Of all the lines below, output only those starting at the one with "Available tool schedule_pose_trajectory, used" and ending at the one with "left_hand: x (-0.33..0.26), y", both ends included, exactly as written.
┌─ Data block
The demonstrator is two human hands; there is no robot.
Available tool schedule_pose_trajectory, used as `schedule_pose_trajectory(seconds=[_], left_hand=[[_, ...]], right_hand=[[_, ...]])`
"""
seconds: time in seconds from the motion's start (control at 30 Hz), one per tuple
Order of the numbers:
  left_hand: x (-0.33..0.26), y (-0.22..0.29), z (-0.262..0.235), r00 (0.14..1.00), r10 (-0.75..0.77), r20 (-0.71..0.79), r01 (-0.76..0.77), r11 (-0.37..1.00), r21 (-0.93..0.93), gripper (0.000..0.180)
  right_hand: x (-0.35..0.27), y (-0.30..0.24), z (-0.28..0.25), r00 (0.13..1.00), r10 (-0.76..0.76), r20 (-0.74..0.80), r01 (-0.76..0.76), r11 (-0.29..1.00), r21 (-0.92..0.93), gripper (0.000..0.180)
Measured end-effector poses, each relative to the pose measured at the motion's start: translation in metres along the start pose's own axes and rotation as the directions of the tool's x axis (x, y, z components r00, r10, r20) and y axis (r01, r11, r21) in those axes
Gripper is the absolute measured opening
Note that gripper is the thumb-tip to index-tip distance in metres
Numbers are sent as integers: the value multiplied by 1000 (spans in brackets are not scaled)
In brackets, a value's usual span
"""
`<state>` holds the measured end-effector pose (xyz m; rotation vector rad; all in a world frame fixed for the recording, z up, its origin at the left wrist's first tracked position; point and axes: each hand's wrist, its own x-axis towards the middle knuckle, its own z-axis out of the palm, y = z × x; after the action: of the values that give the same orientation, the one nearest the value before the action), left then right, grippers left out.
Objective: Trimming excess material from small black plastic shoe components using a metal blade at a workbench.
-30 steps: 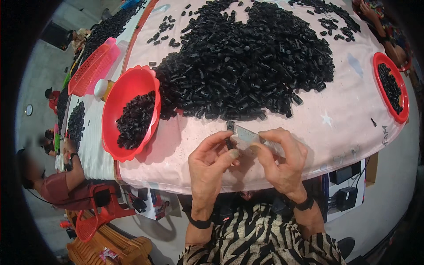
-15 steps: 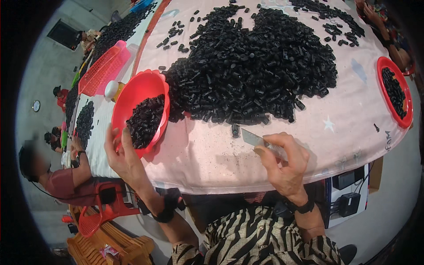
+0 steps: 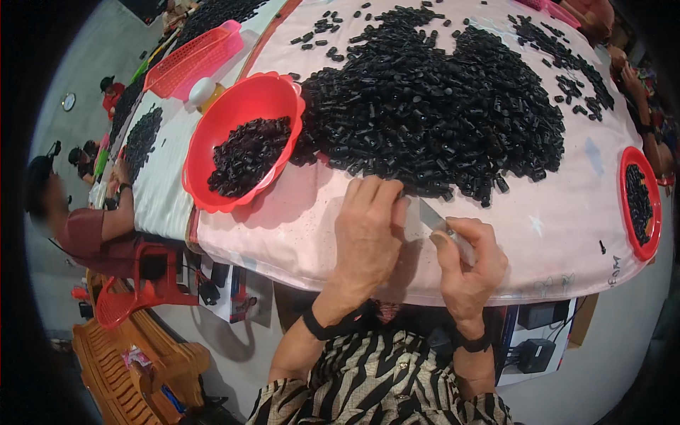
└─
Written solution
Available tool schedule_pose_trajectory, used as `schedule_pose_trajectory(seconds=[_], left_hand=[[_, ...]], right_hand=[[_, ...]])`
"""
seconds: time in seconds from the motion's start (control at 30 Hz), one per tuple
Order of the numbers:
  left_hand: x (-0.33..0.26), y (-0.22..0.29), z (-0.262..0.235), r00 (0.14..1.00), r10 (-0.75..0.77), r20 (-0.71..0.79), r01 (-0.76..0.77), r11 (-0.37..1.00), r21 (-0.93..0.93), gripper (0.000..0.180)

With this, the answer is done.